I have a few thoughts to share / questions:

1) I'd like to know how you plan to implement the feature on a plan /
planner level.

I would imaging the following to happen when Table.cache() is called:

1) immediately optimize the Table and internally convert it into a
DataSet/DataStream. This is necessary, to avoid that operators of later
queries on top of the Table are pushed down.
2) register the DataSet/DataStream as a DataSet/DataStream-backed Table X
3) add a sink to the DataSet/DataStream. This is the materialization of the
Table X

Based on your proposal the following would happen:

Table t1 = ....
t1.cache(); // cache() returns void. The logical plan of t1 is replaced by
a scan of X. There is also a reference to the materialization of X.

t1.count(); // this executes the program, including the DataSet/DataStream
that backs X and the sink that writes the materialization of X
t1.count(); // this executes the program, but reads X from the
materialization.

My question is, how do you determine when whether the scan of t1 should go
against the DataSet/DataStream program and when against the materialization?
AFAIK, there is no hook that will tell you that a part of the program was
executed. Flipping a switch during optimization or plan generation is not
sufficient as there is no guarantee that the plan is also executed.

Overall, this behavior is somewhat similar to what I proposed in
FLINK-8950, which does not include persisting the table, but just
optimizing and reregistering it as DataSet/DataStream scan.

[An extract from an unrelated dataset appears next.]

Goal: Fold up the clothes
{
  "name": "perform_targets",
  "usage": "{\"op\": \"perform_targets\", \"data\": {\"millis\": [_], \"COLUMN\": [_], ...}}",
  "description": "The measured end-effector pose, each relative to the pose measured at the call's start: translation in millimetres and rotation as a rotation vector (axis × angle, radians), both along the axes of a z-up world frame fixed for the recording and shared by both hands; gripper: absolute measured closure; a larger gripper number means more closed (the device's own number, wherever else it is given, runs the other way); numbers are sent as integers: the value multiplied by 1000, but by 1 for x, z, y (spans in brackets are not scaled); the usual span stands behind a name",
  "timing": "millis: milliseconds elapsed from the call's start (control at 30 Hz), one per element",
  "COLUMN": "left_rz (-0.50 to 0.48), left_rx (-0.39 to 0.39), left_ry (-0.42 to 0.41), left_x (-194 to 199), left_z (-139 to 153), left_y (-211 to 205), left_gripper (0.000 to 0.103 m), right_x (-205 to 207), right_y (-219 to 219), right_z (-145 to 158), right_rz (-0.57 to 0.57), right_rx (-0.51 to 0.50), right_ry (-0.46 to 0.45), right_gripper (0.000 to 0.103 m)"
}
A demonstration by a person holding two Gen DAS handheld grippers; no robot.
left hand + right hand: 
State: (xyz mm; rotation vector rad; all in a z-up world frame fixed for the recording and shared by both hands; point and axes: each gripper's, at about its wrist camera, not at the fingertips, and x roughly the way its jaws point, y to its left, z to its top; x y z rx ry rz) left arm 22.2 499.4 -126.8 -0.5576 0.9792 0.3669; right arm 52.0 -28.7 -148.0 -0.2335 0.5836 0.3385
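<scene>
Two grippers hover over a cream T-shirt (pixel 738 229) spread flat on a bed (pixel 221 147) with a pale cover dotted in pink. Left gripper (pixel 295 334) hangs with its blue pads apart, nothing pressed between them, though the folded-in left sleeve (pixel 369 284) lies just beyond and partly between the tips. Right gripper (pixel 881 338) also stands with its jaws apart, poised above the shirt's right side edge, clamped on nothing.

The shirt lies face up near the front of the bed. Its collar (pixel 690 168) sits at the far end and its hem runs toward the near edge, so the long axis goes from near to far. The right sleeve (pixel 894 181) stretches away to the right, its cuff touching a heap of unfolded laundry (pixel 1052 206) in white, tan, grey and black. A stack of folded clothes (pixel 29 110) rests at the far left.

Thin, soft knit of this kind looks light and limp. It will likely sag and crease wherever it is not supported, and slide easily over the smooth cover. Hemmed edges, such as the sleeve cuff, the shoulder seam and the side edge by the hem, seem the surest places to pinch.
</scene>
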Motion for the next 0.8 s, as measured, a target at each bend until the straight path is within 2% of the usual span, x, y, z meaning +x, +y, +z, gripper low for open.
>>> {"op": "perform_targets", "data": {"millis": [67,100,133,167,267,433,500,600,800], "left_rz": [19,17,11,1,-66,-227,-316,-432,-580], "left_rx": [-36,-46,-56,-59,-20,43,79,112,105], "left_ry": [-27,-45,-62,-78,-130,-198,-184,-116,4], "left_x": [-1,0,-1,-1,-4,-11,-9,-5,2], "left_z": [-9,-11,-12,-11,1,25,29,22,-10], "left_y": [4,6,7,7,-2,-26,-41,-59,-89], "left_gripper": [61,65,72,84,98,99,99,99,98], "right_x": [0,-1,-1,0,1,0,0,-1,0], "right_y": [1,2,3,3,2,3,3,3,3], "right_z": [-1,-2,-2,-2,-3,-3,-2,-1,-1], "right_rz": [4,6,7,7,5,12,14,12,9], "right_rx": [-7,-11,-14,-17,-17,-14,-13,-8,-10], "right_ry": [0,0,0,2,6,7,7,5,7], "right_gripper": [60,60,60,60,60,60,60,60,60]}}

2) I think Piotr has a point about the implicit behavior and side effects
of the cache() method if it does not return anything.
Consider the following example:

Table t1 = ???
Table t2 = methodThatAppliesOperators(t1);
Table t3 = methodThatAppliesOtherOperators(t1);

In this case, the behavior/performance of the plan that results from the
second method call depends on whether t1 was modified by the first method
or not.
This is the classic issue of mutable vs. immutable objects.
Also, as Piotr pointed out, it might also be good to have the original plan
of t1, because in some cases it is possible to push filters down such that
evaluating the query from scratch might be more efficient than accessing
the cache.
Moreover, a CachedTable could extend Table() and offer a method refresh().
This sounds quite useful in an interactive session mode.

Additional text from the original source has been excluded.